PhD Research Project: Island Convection and its Interaction with Larger Scales

It is well known that convection regularly occurs over islands of all sizes and topography. Differential heating between an island and the surrounding sea forces a local circulation response, this then sets up favoured regions of ascent (where clouds are more likely to form), and descent (where clouds are more suppressed). On small flat islands, the flow carries heated air downwind before strong enough circulations can form locally. Instead, an ascending plume of warmer air extends downwind and becomes cloud topped when it is sufficiently humid (cloud trails). On larger islands (or small islands with light or no background flow), organised seabreeze fronts can form that move inland toward the centre of the island and trigger organised convective systems. Meanwhile, topography acts as an obstacle to the impinging flow - clouds can form where sufficiently humid flow ascends over topography.

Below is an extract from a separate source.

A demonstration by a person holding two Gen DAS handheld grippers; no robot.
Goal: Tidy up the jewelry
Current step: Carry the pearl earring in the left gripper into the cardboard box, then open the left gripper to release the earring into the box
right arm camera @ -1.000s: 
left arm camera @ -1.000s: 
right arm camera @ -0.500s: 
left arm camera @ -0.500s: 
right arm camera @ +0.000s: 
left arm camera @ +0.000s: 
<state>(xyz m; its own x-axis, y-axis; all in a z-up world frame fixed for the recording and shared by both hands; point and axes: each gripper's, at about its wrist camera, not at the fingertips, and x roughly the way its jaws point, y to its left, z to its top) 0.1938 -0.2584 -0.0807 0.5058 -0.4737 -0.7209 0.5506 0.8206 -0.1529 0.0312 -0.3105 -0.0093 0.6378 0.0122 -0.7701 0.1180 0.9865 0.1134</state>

We investigate cloud trails, a band or several bands of convective cloud that are anchored to a small flat island and can extend over 100 km downwind. Cloud trails are a case in which small scale surface inhomogeneities trigger larger scale flow perturbations. A climatological review of cloud trail activity at Bermuda is conducted to add to our understanding of the conditions under which they form, and how they behave. High resolution idealised simulations are then conducted to focus on the mechanisms through which they form, are maintained, transition from shallow to deep convective states, and eventually decay. Finally, the implications of these findings for convective parameterisation schemes are then investigated.

Research Interests:

  • Convection, transitions between convective states
  • Numerical Modelling at fine spatial resolution
  • Tropical Cyclones
  • Remote Sensing

Associated Projects:

  • Parameterisation of Convection : A five-year programme of work jointly funded between NERC and the Met Office with the aim of significantly improving the representation of convection across model scales from 1-100km. (ParaCon)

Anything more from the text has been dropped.